= ISO/TC 251 =

ISO Technical Committee

ISO/TC251 is the ISO Technical Committee for Asset Management responsible for the development of the ISO 55000 family of standards. These standards define good practices in asset management and requirements for an asset management system. The standards apply to all types of assets and to all organizations. TC251 was created in March 2015 and currently (as of November 2019) includes members of 35 participating countries, plus 17 observer countries.
The Technical Committee manages six workgroups:
- ISO/TC 251/WG3 – Communications: Manages the public communications plan for TC251 and the group's website.
- ISO/TC 251/WG4 – Product Improvement: Collects feedback from different stakeholders regarding the ISO 55000 series of standards. Manages the liaison of TC251 with other ISO and external workgroups that are active in the asset management space.
- ISO/TC 251/WG5 – Finance: Develops guidance specific to the financial aspects of asset management.
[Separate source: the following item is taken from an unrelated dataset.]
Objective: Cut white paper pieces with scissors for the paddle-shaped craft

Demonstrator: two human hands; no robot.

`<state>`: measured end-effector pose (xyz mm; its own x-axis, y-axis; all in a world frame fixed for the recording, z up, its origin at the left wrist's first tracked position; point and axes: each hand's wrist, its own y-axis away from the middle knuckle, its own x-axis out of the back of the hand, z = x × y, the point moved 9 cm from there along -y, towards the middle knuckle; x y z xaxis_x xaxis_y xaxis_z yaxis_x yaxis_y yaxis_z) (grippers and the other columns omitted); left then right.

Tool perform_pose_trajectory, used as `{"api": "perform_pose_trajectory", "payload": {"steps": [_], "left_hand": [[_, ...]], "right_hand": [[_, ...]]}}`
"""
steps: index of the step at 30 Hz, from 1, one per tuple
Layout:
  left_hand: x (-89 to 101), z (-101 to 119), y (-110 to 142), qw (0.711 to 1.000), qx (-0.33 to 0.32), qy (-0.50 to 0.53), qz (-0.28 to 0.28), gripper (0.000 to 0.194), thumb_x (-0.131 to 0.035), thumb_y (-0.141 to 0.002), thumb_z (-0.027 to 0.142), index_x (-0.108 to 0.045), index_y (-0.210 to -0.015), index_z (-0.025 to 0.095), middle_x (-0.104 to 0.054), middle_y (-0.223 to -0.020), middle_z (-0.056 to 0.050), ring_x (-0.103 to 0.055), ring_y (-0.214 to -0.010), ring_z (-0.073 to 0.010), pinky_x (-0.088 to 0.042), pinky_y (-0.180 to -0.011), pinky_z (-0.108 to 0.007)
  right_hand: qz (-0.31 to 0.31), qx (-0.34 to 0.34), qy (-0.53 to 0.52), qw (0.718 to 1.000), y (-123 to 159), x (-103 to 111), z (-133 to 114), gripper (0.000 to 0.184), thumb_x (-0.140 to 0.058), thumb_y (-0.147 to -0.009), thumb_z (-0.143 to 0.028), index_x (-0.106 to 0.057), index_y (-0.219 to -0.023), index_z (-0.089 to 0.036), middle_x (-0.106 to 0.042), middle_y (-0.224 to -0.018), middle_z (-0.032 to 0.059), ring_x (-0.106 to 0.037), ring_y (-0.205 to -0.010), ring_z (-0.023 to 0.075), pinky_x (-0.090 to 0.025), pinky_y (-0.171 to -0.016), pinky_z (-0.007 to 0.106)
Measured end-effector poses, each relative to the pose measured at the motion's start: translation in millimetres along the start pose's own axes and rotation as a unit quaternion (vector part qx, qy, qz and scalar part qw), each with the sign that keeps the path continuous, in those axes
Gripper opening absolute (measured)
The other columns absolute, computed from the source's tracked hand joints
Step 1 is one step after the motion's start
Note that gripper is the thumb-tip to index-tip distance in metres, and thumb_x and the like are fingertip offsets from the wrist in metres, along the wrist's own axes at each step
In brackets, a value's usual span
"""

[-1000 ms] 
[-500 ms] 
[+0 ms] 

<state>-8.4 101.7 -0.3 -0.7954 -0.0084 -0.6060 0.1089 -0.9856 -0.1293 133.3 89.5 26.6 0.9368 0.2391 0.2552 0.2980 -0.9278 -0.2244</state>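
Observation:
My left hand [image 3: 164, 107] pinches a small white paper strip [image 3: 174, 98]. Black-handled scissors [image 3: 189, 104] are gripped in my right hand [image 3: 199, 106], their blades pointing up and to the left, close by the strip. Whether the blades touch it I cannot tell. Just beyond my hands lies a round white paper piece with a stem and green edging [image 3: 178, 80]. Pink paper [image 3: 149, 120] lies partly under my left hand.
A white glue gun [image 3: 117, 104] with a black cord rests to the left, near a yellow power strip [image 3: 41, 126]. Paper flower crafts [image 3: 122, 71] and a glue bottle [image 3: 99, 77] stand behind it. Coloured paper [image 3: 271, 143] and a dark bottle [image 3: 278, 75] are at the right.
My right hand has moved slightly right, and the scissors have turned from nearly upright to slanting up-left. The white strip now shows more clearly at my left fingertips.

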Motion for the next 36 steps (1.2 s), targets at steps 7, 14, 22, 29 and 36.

WG5 published the new technical specification ISO/TS 55010 Guidance on alignment of asset management, finance and accounting in September 2019.
- ISO/TC 251/WG6 – Preparation for the next revision of ISO 55001, and manage the TC251 contribution to the revision of ISO's Annex SL.
- ISO/TC 251/WG7 – Development of the new standard ISO 55011 Guidance on the development of government asset management policy.
- ISO/TC 251/AHG1 – Spanish Translation Task Group.